### EXERCISE
Reproduce, exactly and in full, only the lines below from the one containing "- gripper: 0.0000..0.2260" through the one containing "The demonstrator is".

### STORED DATA
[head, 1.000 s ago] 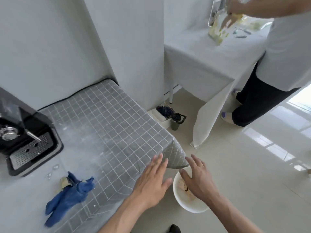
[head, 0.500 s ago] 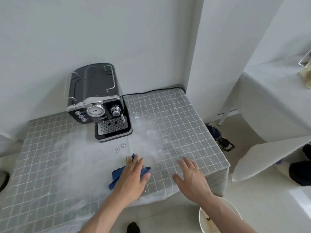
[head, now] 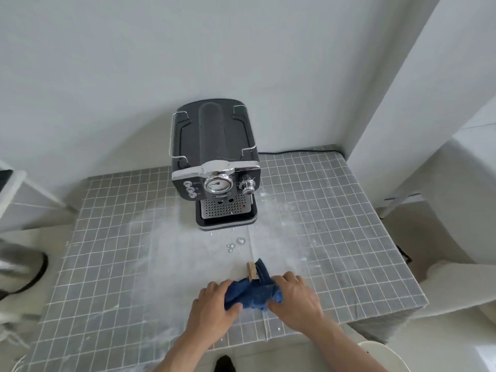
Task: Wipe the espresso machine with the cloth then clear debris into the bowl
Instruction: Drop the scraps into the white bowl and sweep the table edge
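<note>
The head view, the only one, looks down on a table covered in a grey grid-pattern cloth, with a black and chrome espresso machine standing at the back against the wall, its drip tray facing the person. White powdery smears spread over the table in front of the machine, and a few small pale crumbs lie just before the drip tray. Near the front edge both hands meet on a crumpled blue cloth: the left hand has its fingers curled round the cloth's left end, and the right hand grips the right end. A small tan block pokes out from under the cloth at its far side; what it is cannot be told. The white bowl shows only as a rim at the bottom right, below the table edge and well apart from the debris. This looks like the opening step, gathering the cloth; the machine appears untouched. The next move calls for bunching the cloth into one hand and carrying it forward to the machine's top and front.
</note>
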Action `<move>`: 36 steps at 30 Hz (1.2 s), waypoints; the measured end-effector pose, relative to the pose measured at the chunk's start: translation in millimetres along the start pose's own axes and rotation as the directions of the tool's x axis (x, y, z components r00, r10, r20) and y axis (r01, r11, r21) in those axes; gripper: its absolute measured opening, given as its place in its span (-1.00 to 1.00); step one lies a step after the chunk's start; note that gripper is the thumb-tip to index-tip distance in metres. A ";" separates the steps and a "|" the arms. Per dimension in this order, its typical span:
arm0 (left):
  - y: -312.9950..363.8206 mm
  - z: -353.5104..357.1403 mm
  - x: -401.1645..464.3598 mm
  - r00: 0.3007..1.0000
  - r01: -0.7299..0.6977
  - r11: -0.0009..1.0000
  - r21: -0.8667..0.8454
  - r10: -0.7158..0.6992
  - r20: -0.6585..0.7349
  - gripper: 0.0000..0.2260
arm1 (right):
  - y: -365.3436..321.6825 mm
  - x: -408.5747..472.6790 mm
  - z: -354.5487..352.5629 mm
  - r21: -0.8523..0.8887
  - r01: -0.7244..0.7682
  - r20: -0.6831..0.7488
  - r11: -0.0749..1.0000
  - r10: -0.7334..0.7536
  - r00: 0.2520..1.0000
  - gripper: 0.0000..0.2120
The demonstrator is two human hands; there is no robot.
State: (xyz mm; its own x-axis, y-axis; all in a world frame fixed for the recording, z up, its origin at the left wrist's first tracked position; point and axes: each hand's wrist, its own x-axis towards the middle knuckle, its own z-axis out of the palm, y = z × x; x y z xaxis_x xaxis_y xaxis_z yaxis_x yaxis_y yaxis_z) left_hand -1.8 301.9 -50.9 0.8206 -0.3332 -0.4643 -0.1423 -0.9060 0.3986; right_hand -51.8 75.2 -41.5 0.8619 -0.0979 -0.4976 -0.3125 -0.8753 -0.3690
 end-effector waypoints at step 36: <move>258.3 103.6 58.9 0.986 -0.167 0.966 -0.196 0.169 -0.010 -0.59 | 277.2 -48.6 -87.2 0.215 -0.115 -0.208 0.970 0.161 0.965 -0.87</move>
State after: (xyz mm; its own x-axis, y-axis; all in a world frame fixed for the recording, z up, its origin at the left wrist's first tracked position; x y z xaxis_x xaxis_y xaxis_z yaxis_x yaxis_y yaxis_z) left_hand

### YOUR RESPONSE
  - gripper: 0.0000..0.2260
arm1 (right):
  - y: -365.3436..321.6825 mm
  - x: -408.5747..472.6790 mm
  - z: -354.5487..352.5629 mm
  - r21: -0.8523..0.8887
  - r01: -0.7244..0.7682
  - r20: -0.6831..0.7488
  - r11: -0.0749..1.0000
  - r10: -0.7334..0.7536
  - r00: 0.2520..1.0000
  - gripper: 0.0000..0.2120
The demonstrator is two human hands; there is no robot.

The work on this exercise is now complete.